» **What you should do**: Below, find the line containing "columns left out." and the line containing "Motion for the"; reproduce exactly those two and every line between them, omitting pictures.

(Data items)
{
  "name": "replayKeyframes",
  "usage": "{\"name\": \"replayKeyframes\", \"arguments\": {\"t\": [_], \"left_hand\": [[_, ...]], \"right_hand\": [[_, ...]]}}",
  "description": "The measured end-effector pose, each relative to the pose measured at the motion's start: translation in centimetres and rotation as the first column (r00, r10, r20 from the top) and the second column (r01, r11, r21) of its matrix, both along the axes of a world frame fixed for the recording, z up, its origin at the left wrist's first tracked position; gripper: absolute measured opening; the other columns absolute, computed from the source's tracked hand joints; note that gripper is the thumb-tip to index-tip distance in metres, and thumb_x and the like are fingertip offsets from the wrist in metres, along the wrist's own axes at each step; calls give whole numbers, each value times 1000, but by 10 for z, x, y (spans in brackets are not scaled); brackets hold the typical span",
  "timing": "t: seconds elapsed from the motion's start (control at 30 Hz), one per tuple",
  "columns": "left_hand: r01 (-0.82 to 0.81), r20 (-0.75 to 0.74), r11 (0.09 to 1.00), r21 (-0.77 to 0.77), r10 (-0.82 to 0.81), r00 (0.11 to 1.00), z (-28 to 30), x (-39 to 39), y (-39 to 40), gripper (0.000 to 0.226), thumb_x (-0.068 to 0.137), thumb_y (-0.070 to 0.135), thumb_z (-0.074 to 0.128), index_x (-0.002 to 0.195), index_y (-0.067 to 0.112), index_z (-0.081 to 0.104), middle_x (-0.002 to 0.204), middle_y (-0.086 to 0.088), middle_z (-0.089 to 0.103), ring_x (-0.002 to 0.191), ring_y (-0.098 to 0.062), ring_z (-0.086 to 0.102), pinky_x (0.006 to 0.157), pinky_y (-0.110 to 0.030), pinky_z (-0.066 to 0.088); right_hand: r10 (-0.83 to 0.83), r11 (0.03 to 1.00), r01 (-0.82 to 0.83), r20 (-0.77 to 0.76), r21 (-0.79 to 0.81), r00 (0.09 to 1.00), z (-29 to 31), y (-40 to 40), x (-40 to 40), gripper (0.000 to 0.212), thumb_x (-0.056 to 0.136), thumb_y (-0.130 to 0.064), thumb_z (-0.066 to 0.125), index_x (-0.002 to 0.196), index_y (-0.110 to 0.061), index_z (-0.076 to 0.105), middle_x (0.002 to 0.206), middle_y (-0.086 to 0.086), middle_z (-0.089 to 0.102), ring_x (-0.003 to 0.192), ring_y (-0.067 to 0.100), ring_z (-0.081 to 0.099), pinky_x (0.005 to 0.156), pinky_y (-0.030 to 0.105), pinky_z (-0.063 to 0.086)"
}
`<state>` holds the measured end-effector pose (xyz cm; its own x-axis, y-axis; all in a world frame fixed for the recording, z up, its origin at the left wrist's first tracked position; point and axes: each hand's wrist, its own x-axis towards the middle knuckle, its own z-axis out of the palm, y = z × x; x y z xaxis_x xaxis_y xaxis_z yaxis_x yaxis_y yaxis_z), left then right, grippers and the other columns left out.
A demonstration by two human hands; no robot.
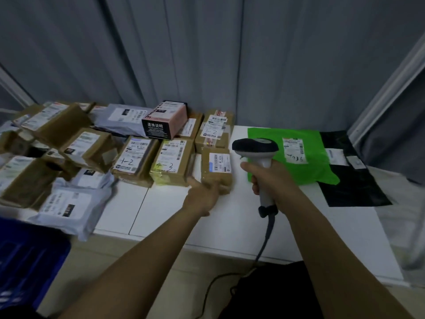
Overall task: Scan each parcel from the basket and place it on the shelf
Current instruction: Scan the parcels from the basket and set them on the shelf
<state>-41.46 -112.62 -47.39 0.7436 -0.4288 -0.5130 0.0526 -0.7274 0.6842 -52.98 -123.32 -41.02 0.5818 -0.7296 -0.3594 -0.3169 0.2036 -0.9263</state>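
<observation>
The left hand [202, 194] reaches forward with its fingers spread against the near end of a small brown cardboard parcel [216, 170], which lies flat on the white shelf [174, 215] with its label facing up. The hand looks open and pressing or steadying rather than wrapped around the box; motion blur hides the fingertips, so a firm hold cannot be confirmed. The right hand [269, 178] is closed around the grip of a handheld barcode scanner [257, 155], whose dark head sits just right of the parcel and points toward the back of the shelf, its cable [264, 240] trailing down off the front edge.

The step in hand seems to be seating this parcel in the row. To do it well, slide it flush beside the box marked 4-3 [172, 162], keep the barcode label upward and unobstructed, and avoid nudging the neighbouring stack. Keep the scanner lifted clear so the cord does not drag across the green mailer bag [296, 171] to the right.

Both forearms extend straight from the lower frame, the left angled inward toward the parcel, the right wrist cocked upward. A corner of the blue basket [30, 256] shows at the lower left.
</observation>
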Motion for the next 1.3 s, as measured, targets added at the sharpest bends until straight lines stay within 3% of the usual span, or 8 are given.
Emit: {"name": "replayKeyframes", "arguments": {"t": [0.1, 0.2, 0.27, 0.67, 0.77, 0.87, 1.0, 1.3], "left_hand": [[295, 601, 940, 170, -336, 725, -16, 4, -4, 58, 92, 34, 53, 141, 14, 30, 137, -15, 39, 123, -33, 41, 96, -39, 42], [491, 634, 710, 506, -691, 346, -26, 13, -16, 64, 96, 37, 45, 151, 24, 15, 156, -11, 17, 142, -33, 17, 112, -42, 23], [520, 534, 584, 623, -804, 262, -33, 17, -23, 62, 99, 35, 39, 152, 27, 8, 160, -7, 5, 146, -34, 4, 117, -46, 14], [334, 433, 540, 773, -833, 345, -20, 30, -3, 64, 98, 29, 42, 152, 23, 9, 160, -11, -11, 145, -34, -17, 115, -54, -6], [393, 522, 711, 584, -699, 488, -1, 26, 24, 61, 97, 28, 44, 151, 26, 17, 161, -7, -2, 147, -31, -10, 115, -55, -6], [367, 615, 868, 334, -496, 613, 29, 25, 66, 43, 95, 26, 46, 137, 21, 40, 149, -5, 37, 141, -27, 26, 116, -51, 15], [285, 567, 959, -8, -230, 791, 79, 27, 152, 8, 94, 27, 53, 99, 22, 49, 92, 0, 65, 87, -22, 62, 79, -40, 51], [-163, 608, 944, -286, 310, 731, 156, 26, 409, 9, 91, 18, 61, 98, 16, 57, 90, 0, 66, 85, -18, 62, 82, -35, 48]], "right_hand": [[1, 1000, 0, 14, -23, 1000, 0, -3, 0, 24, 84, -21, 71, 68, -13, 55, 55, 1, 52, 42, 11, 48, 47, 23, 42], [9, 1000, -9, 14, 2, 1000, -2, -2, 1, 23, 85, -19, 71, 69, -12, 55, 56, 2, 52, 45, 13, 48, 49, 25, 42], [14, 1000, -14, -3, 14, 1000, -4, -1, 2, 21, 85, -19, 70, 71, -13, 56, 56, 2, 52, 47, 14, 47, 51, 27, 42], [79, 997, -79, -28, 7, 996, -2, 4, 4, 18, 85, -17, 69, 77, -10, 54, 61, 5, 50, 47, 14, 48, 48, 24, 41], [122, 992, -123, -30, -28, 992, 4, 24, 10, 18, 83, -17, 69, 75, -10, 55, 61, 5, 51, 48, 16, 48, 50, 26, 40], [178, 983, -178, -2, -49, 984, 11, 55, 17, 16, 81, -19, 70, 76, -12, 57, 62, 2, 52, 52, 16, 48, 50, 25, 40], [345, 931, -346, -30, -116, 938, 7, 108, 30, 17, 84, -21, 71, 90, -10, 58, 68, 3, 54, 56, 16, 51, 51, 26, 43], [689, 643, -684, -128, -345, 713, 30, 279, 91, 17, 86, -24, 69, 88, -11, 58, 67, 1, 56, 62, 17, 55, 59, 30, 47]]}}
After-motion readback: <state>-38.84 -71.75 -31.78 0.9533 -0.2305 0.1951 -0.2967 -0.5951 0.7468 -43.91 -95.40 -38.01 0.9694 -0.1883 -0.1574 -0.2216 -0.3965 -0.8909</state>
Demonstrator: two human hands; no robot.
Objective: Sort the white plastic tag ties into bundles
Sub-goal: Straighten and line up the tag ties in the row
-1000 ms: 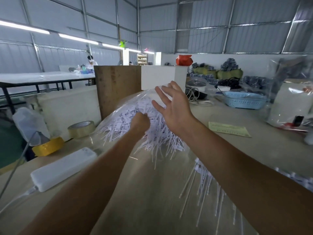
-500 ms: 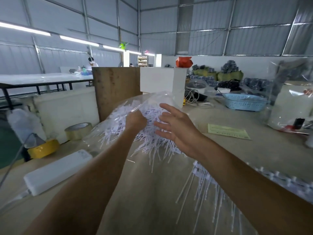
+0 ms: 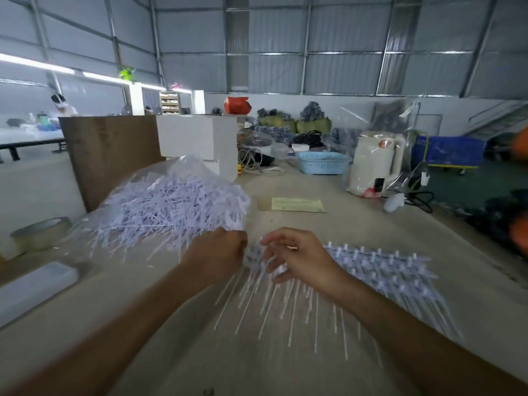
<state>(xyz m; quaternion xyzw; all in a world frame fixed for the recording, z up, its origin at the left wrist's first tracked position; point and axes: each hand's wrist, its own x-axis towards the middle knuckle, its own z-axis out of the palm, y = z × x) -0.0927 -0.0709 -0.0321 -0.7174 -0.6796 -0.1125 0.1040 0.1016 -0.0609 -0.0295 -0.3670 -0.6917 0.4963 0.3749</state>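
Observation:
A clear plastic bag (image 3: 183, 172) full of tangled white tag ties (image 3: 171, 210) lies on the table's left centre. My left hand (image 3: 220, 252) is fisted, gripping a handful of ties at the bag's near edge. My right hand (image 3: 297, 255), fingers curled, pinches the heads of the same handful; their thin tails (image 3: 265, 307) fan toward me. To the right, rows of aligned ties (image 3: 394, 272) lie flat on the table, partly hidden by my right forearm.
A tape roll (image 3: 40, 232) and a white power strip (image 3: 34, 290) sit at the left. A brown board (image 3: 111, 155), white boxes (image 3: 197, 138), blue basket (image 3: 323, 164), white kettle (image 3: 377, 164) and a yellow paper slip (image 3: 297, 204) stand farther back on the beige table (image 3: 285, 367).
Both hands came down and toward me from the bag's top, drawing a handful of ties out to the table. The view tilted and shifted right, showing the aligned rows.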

» **Exercise solution**:
`<state>` holds the measured end-effector pose (xyz cm; its own x-axis, y-axis; all in a world frame fixed for the recording, z up, its origin at the left wrist's first tracked position; point and axes: each hand's wrist, its own x-axis towards the middle knuckle, its own z-axis out of the palm, y = z × x; x y z xaxis_x xaxis_y xaxis_z yaxis_x yaxis_y yaxis_z), left then right, grippers and the other columns left out.
A demonstration by two human hands; no robot.
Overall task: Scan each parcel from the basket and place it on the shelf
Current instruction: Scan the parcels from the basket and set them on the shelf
<state>-41.46 -112.62 -47.39 0.7436 -0.4288 -0.5130 0.0526 -0.7274 0.6842 -52.98 -123.32 -41.02 0.5818 -0.7296 -0.3594 -0.3169 0.2036 -0.9263</state>
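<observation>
The left hand [202, 194] reaches forward with its fingers spread against the near end of a small brown cardboard parcel [216, 170], which lies flat on the white shelf [174, 215] with its label facing up. The hand looks open and pressing or steadying rather than wrapped around the box; motion blur hides the fingertips, so a firm hold cannot be confirmed. The right hand [269, 178] is closed around the grip of a handheld barcode scanner [257, 155], whose dark head sits just right of the parcel and points toward the back of the shelf, its cable [264, 240] trailing down off the front edge.

The step in hand seems to be seating this parcel in the row. To do it well, slide it flush beside the box marked 4-3 [172, 162], keep the barcode label upward and unobstructed, and avoid nudging the neighbouring stack. Keep the scanner lifted clear so the cord does not drag across the green mailer bag [296, 171] to the right.

Both forearms extend straight from the lower frame, the left angled inward toward the parcel, the right wrist cocked upward. A corner of the blue basket [30, 256] shows at the lower left.
</observation>
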Motion for the next 1.3 s, as measured, targets added at the sharpest bends until straight lines stay within 3% of the usual span, or 8 are given.

That completes the answer to the exercise.